The gateway drug into the weird and warped was probably from Buffy the Vampire Slayer, with a large array of monsters, demons and otherworldly creepy-crawlies to frighten and unnerve. After that, a few doses of Doctor Who and dabbling in horror sent me happily over the edge into everything from Alien to Signs. It didn’t really matter what monstrous form reared its head at the end, as long as I was unsettled and unnerved throughout.
This is exactly where Control comes into play.
There’s a lot to love about Control and mostly I can only think of good things. The design, the gameplay, the world building – it all blends into a delectable paranormal enthused slushy fit for slurping. Just watch out for the brain freeze.
The premise is simple: Jesse Faden arrives at The Oldest House in search of her brother. Years of hunting have led her to this exact moment in this exact deserted foyer. She calls out and, as the player, you wonder who or what might respond. That feeling never goes away. Like Theseus tying his thread to the post and entering the labyrinth, you just feel compelled to descend ever further. Only thing is, you expect answers and a lot of the time, they just mean more questions. This is the kind of deep-dive immersion I love. It’s mind-boggling, frustrating and completely addictive. With no other game have I sat and spent the time to read the documents you pick up along the way, indulging in their SCP vibes. (Don’t know it? Look it up and prepare to get lost).
Control isn’t explicitly a horror game, but science fiction always has a habit of falling into horror tropes such as body horror. Fear is in the unknown, the future is unknown, and it’s totally plausible that knocking on that door to the future you’re going to invite in things you never expected – or necessarily wanted. Such in Control, that is The Hiss. A disembodied presence that mutates its targets into unthinking soldiers bent on killing you.

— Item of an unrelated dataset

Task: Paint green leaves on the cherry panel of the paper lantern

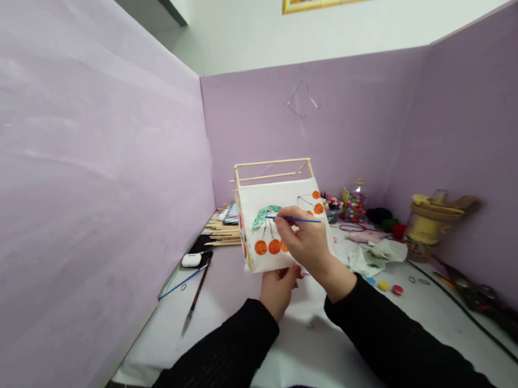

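A box-shaped wooden stick frame (pixel 272 162), its front covered in white paper (pixel 266 262), stands upright before me. Orange circles and a green leaf-like shape with dark stems (pixel 265 215) are painted on the paper. My left hand (pixel 279 287) is closed at the bottom edge of the frame, its fingertips partly hidden. In my right hand (pixel 306 239) a thin blue paintbrush (pixel 299 219) is pinched, with its tip over the green painting. That hand covers some of the orange circles.
To the left lie another blue brush (pixel 182 283), a brown-handled brush (pixel 199 293), a white case (pixel 191 260) and wooden sticks (pixel 224 232). Crumpled paper (pixel 375 256), small paint pots (pixel 397 290), a jar of colourful balls (pixel 355 205) and scissors (pixel 466 288) are on the right. Purple partitions (pixel 326 122) enclose the table.
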A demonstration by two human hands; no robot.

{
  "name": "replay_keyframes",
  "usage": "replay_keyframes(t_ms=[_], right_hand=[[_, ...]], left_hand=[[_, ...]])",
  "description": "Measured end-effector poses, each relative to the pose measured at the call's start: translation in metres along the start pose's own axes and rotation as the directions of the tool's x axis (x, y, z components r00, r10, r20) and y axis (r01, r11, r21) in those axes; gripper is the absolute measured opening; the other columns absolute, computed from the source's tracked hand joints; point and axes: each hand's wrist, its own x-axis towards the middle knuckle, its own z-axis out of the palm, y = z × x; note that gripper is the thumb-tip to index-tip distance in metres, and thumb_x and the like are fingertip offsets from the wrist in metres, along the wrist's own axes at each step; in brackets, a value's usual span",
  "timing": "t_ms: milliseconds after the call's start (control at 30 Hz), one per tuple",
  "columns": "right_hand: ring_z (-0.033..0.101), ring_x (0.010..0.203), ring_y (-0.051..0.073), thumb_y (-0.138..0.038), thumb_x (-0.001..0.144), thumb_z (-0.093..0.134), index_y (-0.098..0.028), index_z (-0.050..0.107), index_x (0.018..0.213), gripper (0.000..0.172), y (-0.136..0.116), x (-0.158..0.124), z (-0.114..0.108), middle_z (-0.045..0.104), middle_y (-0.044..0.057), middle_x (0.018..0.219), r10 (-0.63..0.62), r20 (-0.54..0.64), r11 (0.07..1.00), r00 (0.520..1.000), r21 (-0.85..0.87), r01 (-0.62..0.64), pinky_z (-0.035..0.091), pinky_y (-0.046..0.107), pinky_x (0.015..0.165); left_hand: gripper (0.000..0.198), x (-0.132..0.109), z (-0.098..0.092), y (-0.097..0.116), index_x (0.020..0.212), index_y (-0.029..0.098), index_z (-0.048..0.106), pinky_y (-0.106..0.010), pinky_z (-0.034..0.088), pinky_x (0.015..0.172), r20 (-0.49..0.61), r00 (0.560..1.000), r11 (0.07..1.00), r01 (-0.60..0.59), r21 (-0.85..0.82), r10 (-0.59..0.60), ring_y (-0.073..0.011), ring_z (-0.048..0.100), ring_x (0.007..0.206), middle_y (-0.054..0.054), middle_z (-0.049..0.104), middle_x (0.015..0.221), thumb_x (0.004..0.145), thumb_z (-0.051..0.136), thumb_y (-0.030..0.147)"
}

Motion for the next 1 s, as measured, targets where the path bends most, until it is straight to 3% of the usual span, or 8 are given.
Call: replay_keyframes(t_ms=[100,300,467,633,1000], right_hand=[[0.062,0.067,0.014,-0.024,0.087,0.050,-0.019,0.061,0.084,0.012,0.000,0.000,-0.001,0.066,0.003,0.076,0.012,-0.036,1.000,0.999,-0.003,-0.013,0.051,0.027,0.067],[0.060,0.064,0.013,-0.024,0.086,0.050,-0.020,0.061,0.084,0.012,-0.002,-0.001,0.001,0.066,0.001,0.074,0.067,0.056,0.997,0.996,0.036,-0.069,0.050,0.026,0.066],[0.059,0.061,0.012,-0.024,0.085,0.051,-0.020,0.060,0.081,0.011,-0.005,0.000,0.000,0.064,0.001,0.070,0.105,0.010,0.993,0.994,0.061,-0.105,0.049,0.024,0.063],[0.058,0.060,0.012,-0.025,0.084,0.051,-0.020,0.060,0.080,0.011,-0.007,-0.001,0.000,0.063,0.000,0.068,0.137,0.081,0.987,0.987,0.077,-0.143,0.048,0.024,0.063],[0.055,0.058,0.011,-0.023,0.081,0.052,-0.019,0.058,0.075,0.009,-0.008,0.002,-0.006,0.059,-0.002,0.064,0.231,0.089,0.955,0.969,0.169,-0.243,0.045,0.022,0.058]], left_hand=[[0.039,-0.001,0.000,0.000,0.065,0.015,0.060,-0.025,0.036,0.050,0.003,1.000,1.000,-0.002,-0.011,0.002,-0.0098,0.044,0.050,-0.002,0.058,0.060,0.069,0.066,0.054],[0.038,0.001,0.000,-0.001,0.062,0.015,0.059,-0.025,0.036,0.050,-0.005,1.000,1.000,-0.001,0.002,0.001,-0.0098,0.043,0.049,-0.002,0.056,0.055,0.070,0.065,0.052],[0.038,0.001,0.000,-0.003,0.064,0.015,0.060,-0.025,0.035,0.049,-0.001,1.000,1.000,0.001,-0.005,-0.001,-0.0097,0.044,0.049,-0.002,0.057,0.057,0.069,0.065,0.052],[0.036,0.001,0.001,-0.002,0.064,0.015,0.060,-0.025,0.035,0.049,-0.017,1.000,1.000,-0.003,0.006,0.003,-0.0105,0.045,0.049,-0.001,0.055,0.054,0.070,0.065,0.050],[0.035,0.000,0.001,0.000,0.066,0.015,0.061,-0.025,0.036,0.050,-0.007,1.000,1.000,0.003,-0.013,-0.003,-0.0102,0.045,0.049,-0.002,0.058,0.057,0.069,0.066,0.050]])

Usually, the brutalist structure of The Federal Bureau of Control is a simple stark grey monochrome with a red carpet. The more you play the game, the more you’ll find ‘red’ means ‘The Hiss’. When first witnessing its impacts on the space, it’s like seeing a parallel universe crunching its jaws over the brickwork and trying to take a bite out. What results from this are a series of flinching, overlapping cubes, encroaching into the mundane office space like geometric tumours.
Control plays with this architectural ‘glitching’, fusing humdrum elements of normal life, like boring toilet cubicles and desks littered with paperwork, and suspending them in the glowing white Astral Plane – an empty space filled only with black cubes and the office debris. That’s not the only thing that’s suspended though. You also have Hiss infected employees, chanting in mid-air. Some of them, you’ll never be able to save.
Control gives you the sense of déjà vu. Maybe it’s heavy 60s design, 70s equipment of slide projectors and pneumatic tubes, or Jesse’s very modern-day leather jacket. Maybe it’s the normality of the stark office space, the professional jargon, the complaints and reports you can sift through. Maybe it’s just the gentle disconcertion that nothing is as it seems. As quickly as the monsters appear, they vanish, and you’re left in an empty room as if nothing happened.